Tuesday, December 17, 2019

David Morgan: Here’s Why You Must Protect Yourself Outside the Financial System

I think there's probably more so on the head. I mean, it's possible that we get a lift here to do a fake out from the longs, but I don't like the structure of the Commitment of Traders. Silver hit about a three-and-a-half year high, which hit $19.65 which I believe was the top of this spot market. And we've had several instances over the last six, seven, eight years where the last day of trading was the low pick for the year in the metals. Traditionally they start moving up the end of the year, but that's not been the seasonality for many years now. So, I think we're going to drift off lower. It's possible that the bottom is in, I called the four about a $1,450 on gold, about a 50% retracement from the $200 move that went from $1,350 to $1,550 when it finally broke that six year trading range and it's done that. But yet in looking at the CoT, I think we probably going to see lower before we see higher.

I mean we're facing something that's really never been, taken place in monetary history at least what we know of recorded history, and we're seeing the demise of the age of empire. I mean basically everything was built on this system, on money and the money system is actually designed to fail from the start. You cannot have infinite interest rates. And what it mean by that is the, the exponential function, the compounding of interest over and over and over again. They'll go to infinity eventually. So, we've had adjustments and certainly some very big problems throughout monetary history. I mean there's several that we can name. The point is, I don't think it's ever been one of this breadth and scope where basically you know that 7 billion people on the planet and very few will come out unscathed. It's certainly not the end of the world, but there will be an adjustment and how big how hard and how long that adjustment is, no one really knows.

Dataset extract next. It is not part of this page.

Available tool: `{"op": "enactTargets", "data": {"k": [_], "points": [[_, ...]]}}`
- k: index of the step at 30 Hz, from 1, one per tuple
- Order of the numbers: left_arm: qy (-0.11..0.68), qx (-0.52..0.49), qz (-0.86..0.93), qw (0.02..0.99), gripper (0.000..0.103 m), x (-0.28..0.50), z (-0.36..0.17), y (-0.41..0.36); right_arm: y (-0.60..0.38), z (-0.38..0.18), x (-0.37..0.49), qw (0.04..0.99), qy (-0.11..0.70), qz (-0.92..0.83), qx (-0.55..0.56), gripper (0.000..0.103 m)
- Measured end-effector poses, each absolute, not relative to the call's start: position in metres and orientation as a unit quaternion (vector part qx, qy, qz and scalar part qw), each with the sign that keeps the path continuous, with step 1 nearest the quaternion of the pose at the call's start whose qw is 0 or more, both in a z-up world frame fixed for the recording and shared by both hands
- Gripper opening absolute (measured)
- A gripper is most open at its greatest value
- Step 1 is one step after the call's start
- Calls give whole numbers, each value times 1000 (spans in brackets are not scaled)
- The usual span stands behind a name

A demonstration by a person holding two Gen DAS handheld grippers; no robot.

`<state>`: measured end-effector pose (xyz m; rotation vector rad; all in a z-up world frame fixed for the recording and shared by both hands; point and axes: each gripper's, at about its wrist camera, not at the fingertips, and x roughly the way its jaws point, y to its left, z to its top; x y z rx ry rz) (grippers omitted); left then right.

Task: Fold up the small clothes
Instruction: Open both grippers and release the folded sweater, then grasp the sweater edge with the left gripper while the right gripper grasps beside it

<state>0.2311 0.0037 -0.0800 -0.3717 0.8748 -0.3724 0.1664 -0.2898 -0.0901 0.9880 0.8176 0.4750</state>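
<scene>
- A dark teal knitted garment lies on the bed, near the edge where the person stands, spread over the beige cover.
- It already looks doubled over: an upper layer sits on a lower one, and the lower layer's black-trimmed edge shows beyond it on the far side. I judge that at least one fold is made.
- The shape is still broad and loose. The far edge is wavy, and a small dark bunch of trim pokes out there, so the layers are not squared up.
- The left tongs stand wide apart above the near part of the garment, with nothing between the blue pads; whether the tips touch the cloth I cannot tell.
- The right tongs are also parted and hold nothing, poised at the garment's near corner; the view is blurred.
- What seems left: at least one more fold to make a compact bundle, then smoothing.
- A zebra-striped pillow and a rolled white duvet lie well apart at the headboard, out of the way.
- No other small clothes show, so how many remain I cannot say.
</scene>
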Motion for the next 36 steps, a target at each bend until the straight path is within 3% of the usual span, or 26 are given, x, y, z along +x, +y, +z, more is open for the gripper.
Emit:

I think the main thing to do is to one, not panic and to realize that all the wealth stays in place. I mean all the agriculture, all of the oil fields, all the buildings, they're all still there. But what takes place in a financial adjustment, a currency reset, any words that you want to use, is that the ownership changes basically. So, you have a lot of people that might be over leveraged, and the over leverage will take them out of the game so-to-speak. So, real estate investor that's on the margin, that's very leveraged, waiting for, let's say hyperinflation to bail them out may have made the wrong bet. There will be deflationary forces. It's inevitable because of the way capital markets are set up. So, when the bond market starts to fail, interest rates will start to be pushed up and that will decrease the value of the bonds.

And since they're so massive and so widely spread out among the financial capital markets, they basically touch everything… pension plans, retirement savings, savings, even money markets, everything is basically touched by the debt markets. There's nothing that really could escape it. So, this is something that had my eye on for years and I've always stated that, watch the bond market that holds the keys to the kingdom and the bond market really starts to be questioned for its ability to not just pay the interest, but what is the real value something that can never be paid off, i.e. the national debt? Then at some point you'll probably start to see some movement in the bond market. I think of what happened in my lifetime. I don't think we've got another five years, but people such as myself and others before me have made statements similar to that and then they're wrong in their timing, and it's very difficult to say when.

In fact, I was listening to a podcast this morning because I try best to stay up on all of this and his forecast was like 2047 and I forget how it came up with that number, but it never hurts to be early. And as the markets twist and turn the least valued assets right now, particularly silver and gold, somewhat relative to the S&P, the DOW, the real estate market or anything else. So, both metals are undervalued, particularly silver. So, when you buy something undervalued and add it to your portfolio or balance or rebalance your portfolio is something we really should consider.